All signs pointed to a lost season for Tyler Boyd. And then they didn’t.
Boyd’s rookie season of 2016 could only be called promising. He had the most catches of any first-year receiver not named A.J. Green with 54, and his 603 yards trailed only Green and Brandon LaFell.
But then came 2017, and something was not right. Boyd had one catch on four targets in the season-opening loss to Baltimore. Then he got benched in the Thursday night game against Houston. The following week, he was targeted one time against Green Bay and had one reception.
Boyd had two receptions against both Cleveland and Buffalo, but then he suffered a knee injury that would sideline him for a month. Then word leaked out that he had been charged with “possession of THC and not being registered to have a controlled substance,” following an incident that had occurred in July.
Boyd would not see the field again until November 19, when he had a single reception on one target in a Bengals’ win at Denver. But his coaches still believed the former second-round pick out of Pittsburgh had what it took to have a successful pro career.
You could not tell it by the results. Over the next three weeks, Boyd had a total of five catches on nine targets for 47 yards. His lone touchdown of the season came against Cleveland in Week 12. Then, against Minnesota, Boyd got benched again.
Boyd was slipping down the depth chart and becoming an afterthought on a Bengals’ offense that was not exactly tearing up the league.
To his credit, Boyd did not complain. He did not become a distraction. He just kept working, trusting in his abilities.
And, against Detroit, Boyd finally got his chance. He responded with five receptions on six targets for 39 yards. He was finally the possession receiver everyone knew he could, and should, be. Two of his receptions went for first downs. Another set up a touchdown that put the Bengals up for the first time.
It was just a glimpse of things to come.
Against Baltimore on Sunday, Boyd was everything the Bengals hoped he would be. He was targeted four times in the first half, and had three receptions. All three of his catches (9, 6 and 18 yards) resulted in first downs.
For a variety of reasons, the Bengals’ passing attack lay dormant for much of the second half. Then came the final drive.
Cincinnati took over at its own 10-yard-line with 2:43 left. With 2:37 to go, Andy Dalton found Boyd on the left sideline for a 9-yard reception and another first down. Dalton looked for him again, this time along the right sideline, with just over two minutes left, but the pass fell incomplete.

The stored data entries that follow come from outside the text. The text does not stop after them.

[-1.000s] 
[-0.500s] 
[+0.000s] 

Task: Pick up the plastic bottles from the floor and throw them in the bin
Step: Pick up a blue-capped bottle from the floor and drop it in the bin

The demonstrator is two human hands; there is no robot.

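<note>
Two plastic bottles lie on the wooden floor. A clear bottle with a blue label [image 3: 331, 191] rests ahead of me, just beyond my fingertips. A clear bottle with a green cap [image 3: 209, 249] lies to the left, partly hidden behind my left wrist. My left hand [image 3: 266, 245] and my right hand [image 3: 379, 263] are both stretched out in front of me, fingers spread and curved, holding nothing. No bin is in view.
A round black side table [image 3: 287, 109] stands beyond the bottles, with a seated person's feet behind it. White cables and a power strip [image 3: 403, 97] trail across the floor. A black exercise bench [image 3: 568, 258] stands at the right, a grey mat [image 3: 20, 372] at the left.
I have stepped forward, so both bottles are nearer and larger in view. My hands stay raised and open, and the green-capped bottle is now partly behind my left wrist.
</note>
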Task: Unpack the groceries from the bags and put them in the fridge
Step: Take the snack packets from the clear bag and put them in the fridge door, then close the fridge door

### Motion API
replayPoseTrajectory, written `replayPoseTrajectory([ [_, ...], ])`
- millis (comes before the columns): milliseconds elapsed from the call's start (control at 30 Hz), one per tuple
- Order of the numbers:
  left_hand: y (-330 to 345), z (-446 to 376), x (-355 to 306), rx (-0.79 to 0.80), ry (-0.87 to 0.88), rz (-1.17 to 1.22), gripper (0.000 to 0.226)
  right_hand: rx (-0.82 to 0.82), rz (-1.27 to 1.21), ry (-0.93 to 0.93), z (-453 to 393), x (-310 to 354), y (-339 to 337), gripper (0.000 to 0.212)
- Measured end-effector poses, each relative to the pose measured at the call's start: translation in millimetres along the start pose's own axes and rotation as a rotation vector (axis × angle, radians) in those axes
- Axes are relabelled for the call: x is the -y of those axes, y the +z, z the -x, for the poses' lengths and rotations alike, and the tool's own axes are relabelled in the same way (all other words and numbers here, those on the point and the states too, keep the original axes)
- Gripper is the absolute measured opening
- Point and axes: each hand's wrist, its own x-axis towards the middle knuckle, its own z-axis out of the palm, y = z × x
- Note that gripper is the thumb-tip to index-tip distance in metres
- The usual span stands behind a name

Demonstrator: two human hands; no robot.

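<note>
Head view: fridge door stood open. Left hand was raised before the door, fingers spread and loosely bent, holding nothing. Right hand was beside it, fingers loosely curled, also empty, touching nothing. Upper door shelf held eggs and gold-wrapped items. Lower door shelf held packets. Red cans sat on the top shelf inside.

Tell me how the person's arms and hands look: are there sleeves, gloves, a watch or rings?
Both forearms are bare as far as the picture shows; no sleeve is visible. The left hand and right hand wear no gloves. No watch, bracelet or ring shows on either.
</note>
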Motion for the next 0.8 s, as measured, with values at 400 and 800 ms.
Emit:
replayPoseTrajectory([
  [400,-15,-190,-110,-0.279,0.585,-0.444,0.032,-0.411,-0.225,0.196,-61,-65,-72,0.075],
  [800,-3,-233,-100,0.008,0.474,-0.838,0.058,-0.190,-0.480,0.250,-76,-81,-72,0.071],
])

The Bengals moved the ball to Baltimore’s 49-yard-line, but faced a fourth-and-12 with just 44 seconds remaining. Cincinnati came out with three receivers to the right side of the formation, with Green by himself on the left.
Boyd ran straight down the field, and found a soft spot in the Ravens’ zone. Dalton lofted a pass just over the outstretched hands of a leaping C.J. Mosley and right into the belly of Boyd at about the 23-yard-line. Boyd sidestepped the attempted tackle of Maurice Canady and raced into the end zone for the go-ahead score.

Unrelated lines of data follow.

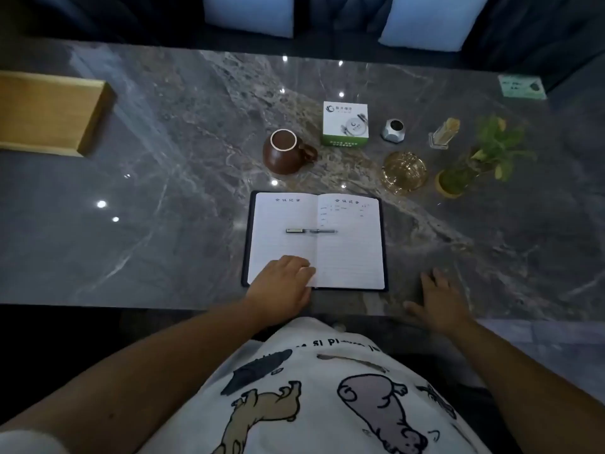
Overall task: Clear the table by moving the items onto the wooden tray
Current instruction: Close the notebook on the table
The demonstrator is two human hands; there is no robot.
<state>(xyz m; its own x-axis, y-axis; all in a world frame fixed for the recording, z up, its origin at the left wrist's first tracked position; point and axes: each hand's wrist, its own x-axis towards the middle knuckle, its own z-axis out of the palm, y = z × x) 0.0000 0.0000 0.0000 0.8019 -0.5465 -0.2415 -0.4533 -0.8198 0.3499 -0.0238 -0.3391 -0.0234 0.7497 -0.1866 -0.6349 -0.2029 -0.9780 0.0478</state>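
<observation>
Several items crowd the marble table (163,224): an open notebook (347,257) with a pen (311,231) across its pages, a brown mug (283,152), a white-and-green box (345,122), an amber glass dish (404,172), and a potted plant (471,162). Far left, the wooden tray (49,113) looks empty, though part is cut off. The left hand (281,286) rests on the notebook, fingers relaxed; the right hand (438,299) lies flat on the table.

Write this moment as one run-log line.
left hand: on open notebook | right hand: flat on table | pen: on notebook | wooden tray: empty
</observation>
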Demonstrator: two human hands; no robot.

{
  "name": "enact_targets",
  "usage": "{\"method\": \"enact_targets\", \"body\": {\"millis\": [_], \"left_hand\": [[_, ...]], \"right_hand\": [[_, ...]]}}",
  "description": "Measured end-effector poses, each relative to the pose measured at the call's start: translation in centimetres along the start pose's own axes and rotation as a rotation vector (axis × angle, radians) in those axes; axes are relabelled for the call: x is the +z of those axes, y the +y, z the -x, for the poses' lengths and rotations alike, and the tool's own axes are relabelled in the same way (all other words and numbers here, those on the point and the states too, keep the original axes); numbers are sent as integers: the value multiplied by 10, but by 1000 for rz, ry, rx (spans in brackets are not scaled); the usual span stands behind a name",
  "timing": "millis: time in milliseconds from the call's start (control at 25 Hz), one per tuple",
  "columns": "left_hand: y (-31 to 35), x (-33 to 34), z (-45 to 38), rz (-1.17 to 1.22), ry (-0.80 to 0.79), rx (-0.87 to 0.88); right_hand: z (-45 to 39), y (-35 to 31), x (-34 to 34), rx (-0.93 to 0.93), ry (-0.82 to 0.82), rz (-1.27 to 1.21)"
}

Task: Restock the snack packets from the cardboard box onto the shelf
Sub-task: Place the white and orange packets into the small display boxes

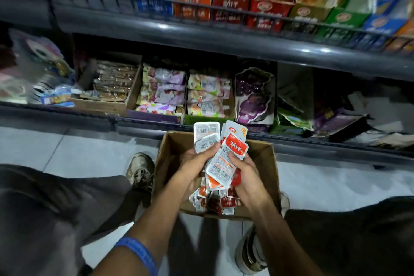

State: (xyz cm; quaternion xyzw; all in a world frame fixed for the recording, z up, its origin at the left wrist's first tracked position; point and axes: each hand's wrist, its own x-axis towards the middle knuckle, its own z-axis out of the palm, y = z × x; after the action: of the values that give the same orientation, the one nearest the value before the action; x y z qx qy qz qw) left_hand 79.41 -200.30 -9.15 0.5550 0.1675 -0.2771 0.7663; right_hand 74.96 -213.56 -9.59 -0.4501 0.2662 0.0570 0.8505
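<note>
We're crouched at the shelf point(201, 39), our left hand point(194, 163) curled round a fan of packets point(220, 152) above the box point(262, 159), our right hand point(247, 180) gripping their lower edge; more packets lie in the box below

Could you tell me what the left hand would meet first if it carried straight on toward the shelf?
Probably the green display box of pale packets on the bottom shelf, just beyond the cardboard box; depth is uncertain. The left hand holds snack packets.

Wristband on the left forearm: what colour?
Blue; the wristband shows clearly in the head view.
</note>
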Motion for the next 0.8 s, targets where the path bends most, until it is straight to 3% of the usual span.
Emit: {"method": "enact_targets", "body": {"millis": [80, 280, 440, 600, 800], "left_hand": [[19, 8, 14, -57, -32, 57], [79, 34, 47, -86, 90, 240], [129, 48, 74, -136, -109, 268], [173, 58, 99, -83, -234, 291], [211, 66, 107, -4, -278, 296]], "right_hand": [[18, -17, 16, -106, -22, 22], [50, -71, 52, -196, -178, 7], [61, -106, 87, -341, -239, 199], [70, -140, 112, -573, -10, 260], [74, -189, 141, -618, 10, 210]]}}
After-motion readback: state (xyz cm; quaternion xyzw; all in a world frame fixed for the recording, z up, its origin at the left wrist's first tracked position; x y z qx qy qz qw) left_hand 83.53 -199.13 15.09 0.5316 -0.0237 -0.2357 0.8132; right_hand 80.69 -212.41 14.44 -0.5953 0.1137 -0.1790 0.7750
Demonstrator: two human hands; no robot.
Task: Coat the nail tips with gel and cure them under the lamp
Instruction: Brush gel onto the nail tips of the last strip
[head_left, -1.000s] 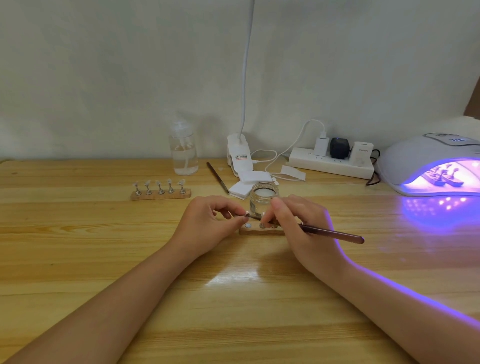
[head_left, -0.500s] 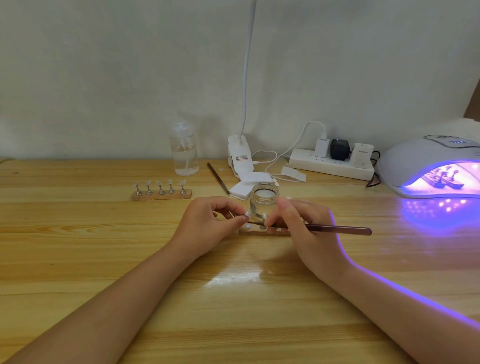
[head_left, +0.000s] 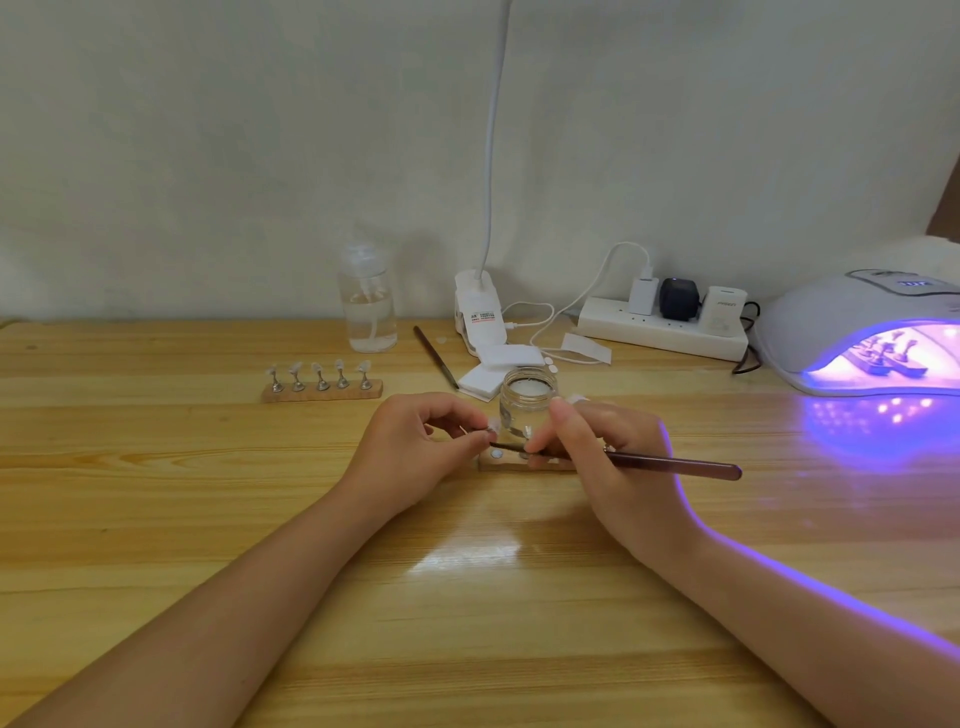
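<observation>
Presently gel brushed on: nail tip (head_left: 492, 428) pinched in left hand (head_left: 415, 452), brush (head_left: 670, 463) gripped by right hand (head_left: 618, 467); steady strokes needed next.

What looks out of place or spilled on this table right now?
Nothing looks spilled or damaged. The only stray bits are small white nail tips lying loose near the foam pads, and a spare brush left flat on the table behind the gel jar.
</observation>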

“We have a lot of great guys out there who could have gotten the ball,” Boyd said, “but the coverage that they were in opened up for me, and we took advantage of it.
“Once I got it, I just wanted to go and try to make a big play, and it happened that way, and we won it. I definitely was surprised at how open it was, but I wasn’t surprised that I got into the end zone.”
Despite his struggles over the course of the season, Boyd’s confidence in himself never wavered – just as the team’s confidence stayed strong despite a second straight losing season.
“This team, this organization never quits,” Boyd said. “We came into the game knowing [the Ravens] had to win. We knew we just had to beat them. Every guy in here just wanted to come in and win.”
There are a lot of questions facing the Bengals as they head into a season of uncertainty. Hopefully, they have found one of their answers.